(Exercise data Opens)

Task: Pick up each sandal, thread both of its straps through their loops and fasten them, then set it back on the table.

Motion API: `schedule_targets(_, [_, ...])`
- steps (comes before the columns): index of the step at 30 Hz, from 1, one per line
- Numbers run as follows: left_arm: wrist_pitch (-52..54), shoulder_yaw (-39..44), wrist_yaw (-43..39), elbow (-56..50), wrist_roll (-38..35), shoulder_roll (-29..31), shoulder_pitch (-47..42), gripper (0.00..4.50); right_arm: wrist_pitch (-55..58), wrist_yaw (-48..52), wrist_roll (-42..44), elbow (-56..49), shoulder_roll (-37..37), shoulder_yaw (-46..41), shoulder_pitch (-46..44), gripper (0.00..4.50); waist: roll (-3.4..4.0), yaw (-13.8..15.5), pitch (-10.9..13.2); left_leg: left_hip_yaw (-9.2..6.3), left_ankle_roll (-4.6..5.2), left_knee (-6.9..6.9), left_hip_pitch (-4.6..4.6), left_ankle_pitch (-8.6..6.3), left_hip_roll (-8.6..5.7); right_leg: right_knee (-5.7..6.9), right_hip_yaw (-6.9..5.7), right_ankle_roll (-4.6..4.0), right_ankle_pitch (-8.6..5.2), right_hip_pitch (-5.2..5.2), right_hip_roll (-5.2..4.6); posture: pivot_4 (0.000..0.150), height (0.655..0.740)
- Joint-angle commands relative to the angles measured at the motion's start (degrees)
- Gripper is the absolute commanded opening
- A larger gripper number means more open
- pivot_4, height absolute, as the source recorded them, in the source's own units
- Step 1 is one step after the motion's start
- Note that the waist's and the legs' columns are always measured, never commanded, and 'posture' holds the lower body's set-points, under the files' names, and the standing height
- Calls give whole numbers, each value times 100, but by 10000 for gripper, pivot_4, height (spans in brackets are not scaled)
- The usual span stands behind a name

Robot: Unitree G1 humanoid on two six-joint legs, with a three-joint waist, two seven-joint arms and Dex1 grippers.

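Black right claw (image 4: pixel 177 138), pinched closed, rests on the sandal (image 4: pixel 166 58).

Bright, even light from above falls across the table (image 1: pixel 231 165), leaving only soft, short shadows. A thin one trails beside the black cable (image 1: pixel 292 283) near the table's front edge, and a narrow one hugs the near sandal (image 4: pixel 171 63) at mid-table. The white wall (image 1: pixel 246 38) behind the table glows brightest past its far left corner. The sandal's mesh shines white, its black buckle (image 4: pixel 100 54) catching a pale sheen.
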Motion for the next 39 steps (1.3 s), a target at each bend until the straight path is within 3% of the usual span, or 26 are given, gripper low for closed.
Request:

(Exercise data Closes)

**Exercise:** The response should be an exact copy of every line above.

**Written response:**
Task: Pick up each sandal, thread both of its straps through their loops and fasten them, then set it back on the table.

Motion API: `schedule_targets(_, [_, ...])`
- steps (comes before the columns): index of the step at 30 Hz, from 1, one per line
- Numbers run as follows: left_arm: wrist_pitch (-52..54), shoulder_yaw (-39..44), wrist_yaw (-43..39), elbow (-56..50), wrist_roll (-38..35), shoulder_roll (-29..31), shoulder_pitch (-47..42), gripper (0.00..4.50); right_arm: wrist_pitch (-55..58), wrist_yaw (-48..52), wrist_roll (-42..44), elbow (-56..49), shoulder_roll (-37..37), shoulder_yaw (-46..41), shoulder_pitch (-46..44), gripper (0.00..4.50); waist: roll (-3.4..4.0), yaw (-13.8..15.5), pitch (-10.9..13.2); left_leg: left_hip_yaw (-9.2..6.3), left_ankle_roll (-4.6..5.2), left_knee (-6.9..6.9), left_hip_pitch (-4.6..4.6), left_ankle_pitch (-8.6..6.3), left_hip_roll (-8.6..5.7); right_leg: right_knee (-5.7..6.9), right_hip_yaw (-6.9..5.7), right_ankle_roll (-4.6..4.0), right_ankle_pitch (-8.6..5.2), right_hip_pitch (-5.2..5.2), right_hip_roll (-5.2..4.6); posture: pivot_4 (0.000..0.150), height (0.655..0.740)
- Joint-angle commands relative to the angles measured at the motion's start (degrees)
- Gripper is the absolute commanded opening
- A larger gripper number means more open
- pivot_4, height absolute, as the source recorded them, in the source's own units
- Step 1 is one step after the motion's start
- Note that the waist's and the legs' columns are always measured, never commanded, and 'posture' holds the lower body's set-points, under the files' names, and the standing height
- Calls give whole numbers, each value times 100, but by 10000 for gripper, pivot_4, height (spans in brackets are not scaled)
- The usual span stands behind a name

Robot: Unitree G1 humanoid on two six-joint legs, with a three-joint waist, two seven-joint arms and Dex1 grippers.

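Black right claw (image 4: pixel 177 138), pinched closed, rests on the sandal (image 4: pixel 166 58).

Bright, even light from above falls across the table (image 1: pixel 231 165), leaving only soft, short shadows. A thin one trails beside the black cable (image 1: pixel 292 283) near the table's front edge, and a narrow one hugs the near sandal (image 4: pixel 171 63) at mid-table. The white wall (image 1: pixel 246 38) behind the table glows brightest past its far left corner. The sandal's mesh shines white, its black buckle (image 4: pixel 100 54) catching a pale sheen.
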Motion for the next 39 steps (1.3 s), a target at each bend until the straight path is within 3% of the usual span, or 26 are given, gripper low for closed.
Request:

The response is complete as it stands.